Een van de vele eigenaardigheden in dit vreemde geval is dat het bewijs voor zoiets niet bestaat. Het Pentagon heeft toegegeven dat het er niet in is geslaagd een enkele persoon te vinden die heimelijk voor de VS werkte en die was vermoord als gevolg van de onthullingen van WikiLeaks. Deze mislukking was niet te wijten aan een gebrek aan pogingen: het Pentagon had een speciale militaire taskforce opgericht, die 120 contra-inlichtingenofficieren inzet, om ten minste één dood te vinden die aan Assange en zijn collega’s kon worden toegeschreven, maar niets had gevonden.

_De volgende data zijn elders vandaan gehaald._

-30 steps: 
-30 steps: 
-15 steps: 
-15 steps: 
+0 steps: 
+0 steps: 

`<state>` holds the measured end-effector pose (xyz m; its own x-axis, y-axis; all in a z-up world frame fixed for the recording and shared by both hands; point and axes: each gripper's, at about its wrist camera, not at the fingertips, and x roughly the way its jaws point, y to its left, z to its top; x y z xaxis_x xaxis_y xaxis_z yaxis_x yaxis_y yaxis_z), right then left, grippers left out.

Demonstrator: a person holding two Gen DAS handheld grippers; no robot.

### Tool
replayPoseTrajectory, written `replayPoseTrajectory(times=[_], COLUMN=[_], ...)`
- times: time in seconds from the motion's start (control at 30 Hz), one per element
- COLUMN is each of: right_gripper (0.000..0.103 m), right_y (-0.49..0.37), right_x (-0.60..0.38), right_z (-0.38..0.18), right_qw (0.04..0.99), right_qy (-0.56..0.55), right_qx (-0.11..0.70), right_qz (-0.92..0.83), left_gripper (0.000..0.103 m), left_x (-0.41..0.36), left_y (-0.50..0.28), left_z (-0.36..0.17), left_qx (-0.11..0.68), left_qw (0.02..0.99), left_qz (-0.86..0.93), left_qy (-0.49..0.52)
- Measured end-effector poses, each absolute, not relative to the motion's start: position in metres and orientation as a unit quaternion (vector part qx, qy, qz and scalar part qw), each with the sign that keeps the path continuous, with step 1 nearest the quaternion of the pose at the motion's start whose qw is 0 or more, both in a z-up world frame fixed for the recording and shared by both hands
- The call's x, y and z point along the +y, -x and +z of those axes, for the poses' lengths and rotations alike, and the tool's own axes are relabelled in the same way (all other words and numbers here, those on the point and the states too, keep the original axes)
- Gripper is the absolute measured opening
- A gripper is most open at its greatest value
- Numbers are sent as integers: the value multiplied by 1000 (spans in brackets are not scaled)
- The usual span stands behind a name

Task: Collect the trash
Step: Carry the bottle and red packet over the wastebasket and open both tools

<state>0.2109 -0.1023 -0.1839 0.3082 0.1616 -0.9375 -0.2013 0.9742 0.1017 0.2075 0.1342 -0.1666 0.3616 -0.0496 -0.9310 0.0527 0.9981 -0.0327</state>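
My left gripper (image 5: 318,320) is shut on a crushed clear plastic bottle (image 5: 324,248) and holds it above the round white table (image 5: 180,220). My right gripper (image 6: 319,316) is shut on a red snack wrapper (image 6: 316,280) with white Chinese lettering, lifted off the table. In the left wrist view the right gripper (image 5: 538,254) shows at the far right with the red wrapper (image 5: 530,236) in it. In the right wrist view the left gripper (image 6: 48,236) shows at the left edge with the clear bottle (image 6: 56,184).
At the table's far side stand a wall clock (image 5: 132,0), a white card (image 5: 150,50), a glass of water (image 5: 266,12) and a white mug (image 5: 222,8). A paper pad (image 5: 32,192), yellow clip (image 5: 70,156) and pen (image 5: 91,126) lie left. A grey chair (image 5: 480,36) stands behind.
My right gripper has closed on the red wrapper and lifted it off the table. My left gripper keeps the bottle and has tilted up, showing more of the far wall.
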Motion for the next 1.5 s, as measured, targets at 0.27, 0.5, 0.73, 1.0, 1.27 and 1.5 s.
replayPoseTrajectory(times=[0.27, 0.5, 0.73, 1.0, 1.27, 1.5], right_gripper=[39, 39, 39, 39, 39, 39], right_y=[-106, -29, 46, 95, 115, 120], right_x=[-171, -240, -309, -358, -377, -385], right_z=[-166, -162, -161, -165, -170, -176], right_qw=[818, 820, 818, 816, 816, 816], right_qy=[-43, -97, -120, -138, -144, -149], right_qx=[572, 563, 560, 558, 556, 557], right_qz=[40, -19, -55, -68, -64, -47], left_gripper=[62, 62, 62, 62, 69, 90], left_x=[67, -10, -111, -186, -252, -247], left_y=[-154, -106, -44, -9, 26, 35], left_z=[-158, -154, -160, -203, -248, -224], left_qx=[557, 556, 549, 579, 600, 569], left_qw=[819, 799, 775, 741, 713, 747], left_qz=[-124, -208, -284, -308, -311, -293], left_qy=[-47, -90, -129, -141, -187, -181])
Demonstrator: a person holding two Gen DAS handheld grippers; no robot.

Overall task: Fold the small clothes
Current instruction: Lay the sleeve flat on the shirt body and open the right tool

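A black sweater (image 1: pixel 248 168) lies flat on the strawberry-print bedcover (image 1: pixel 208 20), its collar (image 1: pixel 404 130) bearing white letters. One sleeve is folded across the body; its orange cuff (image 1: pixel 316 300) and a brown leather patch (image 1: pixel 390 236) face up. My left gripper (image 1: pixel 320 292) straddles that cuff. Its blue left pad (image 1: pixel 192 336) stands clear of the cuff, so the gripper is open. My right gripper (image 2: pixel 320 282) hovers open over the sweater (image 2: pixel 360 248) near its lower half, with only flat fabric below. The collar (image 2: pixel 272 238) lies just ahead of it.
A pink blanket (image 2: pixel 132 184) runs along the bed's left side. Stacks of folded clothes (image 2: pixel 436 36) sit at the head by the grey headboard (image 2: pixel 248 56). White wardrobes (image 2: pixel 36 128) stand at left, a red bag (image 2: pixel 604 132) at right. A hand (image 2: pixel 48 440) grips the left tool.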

Andere aantijgingen tegen Assange die door de advocaten van de Amerikaanse regering naar voren worden gebracht, zijn even zwak of aantoonbaar onjuist, maar hij loopt nog steeds een reëel gevaar om naar een zwaarbeveiligde gevangenis in de VS te worden gestuurd nadat de rechtbank op 4 januari uitspraak heeft gedaan. Eenmaal daar wacht hij een straf van maximaal 175 jaar en, ongeacht de duur van zijn opsluiting, zal hij deze waarschijnlijk in eenzame opsluiting in een kleine cel doorbrengen.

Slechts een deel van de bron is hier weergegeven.